農家さん、家を建てる
ピンク色のファンタジー系ミニスカを着たオッサンという神話生物並に恐ろしい生物を連れて、私は狩りで稼いだお金で服を買ったわ。
クリアー条件がお金だったけど、あの神話生物を野放しにはしておけなかったのよ。
村に行くたびにミニスカオッサンが歩いていたら、私の精神はとっくに崩壊してるわ。
農家さんは、現実世界でこの格好をしてたからって黒色のタンクトップに、ジーンズのような素材のズボンを選んだわ。
もちろん、着ていた女性服は売ったわ。農家さんは私にあげようとしてたけど、現実世界と同じ姿であの恰好はきつすぎる。
私は農家さんに農具の買い方を教えて、「いつか、礼をする」と律儀に頭を下げる農家さんとフレンド登録したわ。
その時、彼のキャラクターネームが『農家』だったことに気が付いたのよ。
あのゲームだと、キャラ名が頭上に出てるけど、あの容姿のインパクトのせいで、見てなかったのよ。
「職業のないゲームで、こんな名前をつけるなんて、よほど農業が好きなんですね」
「あぁ、三食の飯よりも、大好きだ」
三食の飯のために、農業をするのでは?
そんな疑問を胸に、私は農家さんと別れたわ。
彼は妙にこなれた様子で、鍬と肩に担いで自分の所有地へと去っていった。
それから数か月。
私は森で狩りを行ったわ。
もともと、弓道部で弓の扱いには慣れていたし、始まった季節が春だったから冬眠を終えた動物たちが結構いて、いい稼ぎになっていたわ。
時折、人間の土地に迷い込んできたモンスターに出くわして、倒せそうなやつがいれば倒していったけど、あまり積極的には倒さなかったわね。
さすがに、自分のHPを消耗しながらも戦いは怖かったのよ。
ほぼ、自分の所有地には手を付けず、プレイヤーハウスのみ使ったわ。
農家さんが農具を選ぶといったとき、止めなかったけど、あんまり農業って稼ぎが良くないのよ。
自分の作ったものを売るよりも、クエストで稼いだ方が収入がいいからね。
クエストって言うのは、NPCである村人に話しかけて、困っていることを助けてあげるってもの。
大体は、動物や弱いモンスター退治とかで、大体の人がそのクエストをやるために、剣か弓、槍といった武器を選んだわ。
でも、ゲーム自体あまりやったことがないっていう農家さんに、命がかかっているゲームで戦えって言うのも酷でしょ?
だから、言わなかったのよ。
クエストを受けるために、何度も村へは言ったけど、農家さんとは、生活リズムが違うのか、出会うこともなく、最初のインパクト大な印象はだんだんと薄れていったわ…。
そんなある日、獲物を追って森を駆けていたら、見事な畑があったのよ。
私は獲物のことを忘れ、思わず立ち止まったわ。
さっき話した理由で、農業をやってる人は少ない。
数か月もすれば、自分が食べるように、ちょっと育ててる人もいたけど、そんな規模じゃない。
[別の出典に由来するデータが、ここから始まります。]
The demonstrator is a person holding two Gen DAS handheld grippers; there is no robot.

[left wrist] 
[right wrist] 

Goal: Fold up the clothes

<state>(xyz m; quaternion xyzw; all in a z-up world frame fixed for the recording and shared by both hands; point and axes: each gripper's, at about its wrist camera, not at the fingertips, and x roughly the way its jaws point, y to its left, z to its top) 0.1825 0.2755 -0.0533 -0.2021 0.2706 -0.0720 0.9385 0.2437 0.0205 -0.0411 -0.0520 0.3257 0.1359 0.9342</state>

自分の与えられた大きな土地の約半分が、すでに耕されて、美味しそうな野菜がなっていたんだもの。
しかも、本来はないはずの小さな川まで流れてる。
正直、自分の知らないうちに別のゲームにでも来てしまったのかと思ったわ。
「おや、あの時の少女…」
「うわっ!?」
大量の藁が、渋い声で話しかけられ、新手のモンスターかと、弓を構えた。
すると、ひょっこりその後ろから農家さんが現れたのよ。
ただ、農家さんが大量のわらを持ってるだけかと安心して弓を下して、私はため息を吐いたわ。
「農家さん、アイテムストレージってご存知ですか?」
「アイテムストレージ?」
やはりか、と思ってがっくりきたわ。
なんとなく察してたけど、農家さんはゲームの一般常識を知らない。
アイテムストレージっていうゲームの世界ではおなじみの、見えないカバンすら分かってないのよ。
「ふむ。これは、便利だな」
アイテムストレージの使い方を教えてあげると、農家さんは大量に抱えていた藁をストレージにしまって感心したようにうなづいた。
「また、少女には借りが出来てしまったな…。そうだ、もしよければ家で茶でも飲まないか?」
普通、女の子が知らない男性についていくのは、ゲームの中でも現実でも危ないことだけど、農家さんの人畜無害そうな雰囲気で、危険なんてないように思えた。
なにより、色々と聞きたいこともあったしね。
そして、家に案内してもらうと
「狭いが、ゆっくりしてくれ」
「ちょっと待って。理解が追いつかない」
なぜか、プレイヤーハウスの隣に、もう一軒、家が建っていた。